Exactly the lines from the start of the data below through the line that contains "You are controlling" are to be copied, with pictures left out.

******************************

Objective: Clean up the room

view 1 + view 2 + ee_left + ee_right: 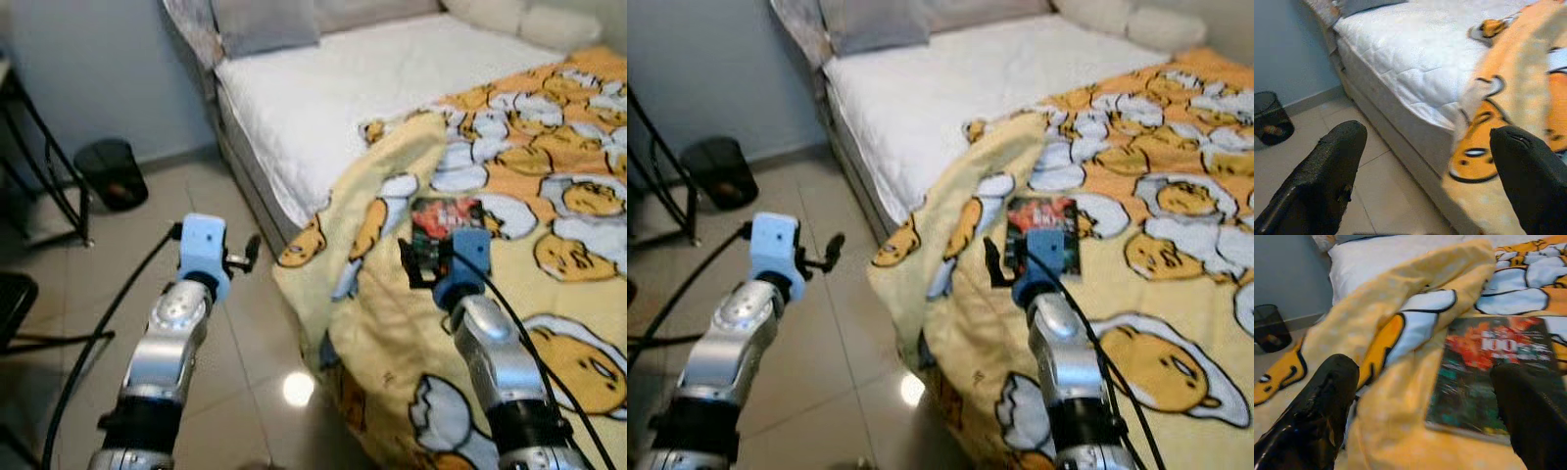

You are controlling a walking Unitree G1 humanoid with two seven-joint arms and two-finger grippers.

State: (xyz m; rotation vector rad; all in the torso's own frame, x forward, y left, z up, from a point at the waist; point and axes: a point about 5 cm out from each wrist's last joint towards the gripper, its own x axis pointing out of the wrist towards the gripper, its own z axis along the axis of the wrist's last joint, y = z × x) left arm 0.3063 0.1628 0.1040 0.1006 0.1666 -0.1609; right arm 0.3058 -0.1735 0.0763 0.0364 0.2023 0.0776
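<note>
A dark book [446, 220] with a red and green cover lies flat on the yellow egg-patterned blanket [392, 323], which hangs over the bed's near corner. My right gripper [429, 258] hovers just short of the book's near edge. In the right wrist view the book [1488, 372] lies ahead of the open right gripper [1425, 426], toward one finger [1533, 416], with nothing held. My left gripper [245, 257] is raised over the tiled floor beside the bed. It is open and empty, facing the mattress side [1400, 132].
The white mattress [343, 88] carries a grey pillow [265, 24] at its head. A black mesh bin [113, 174] stands by the blue wall. A black metal frame [49, 166] stands at the far left. Tiled floor [255, 323] runs between the bed and the frame.
</note>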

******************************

■ Answer to the exercise:
Objective: Clean up the room

view 1 + view 2 + ee_left + ee_right: 

You are controlling a walking Unitree G1 humanoid with two seven-joint arms and two-finger grippers.

The response is now finished.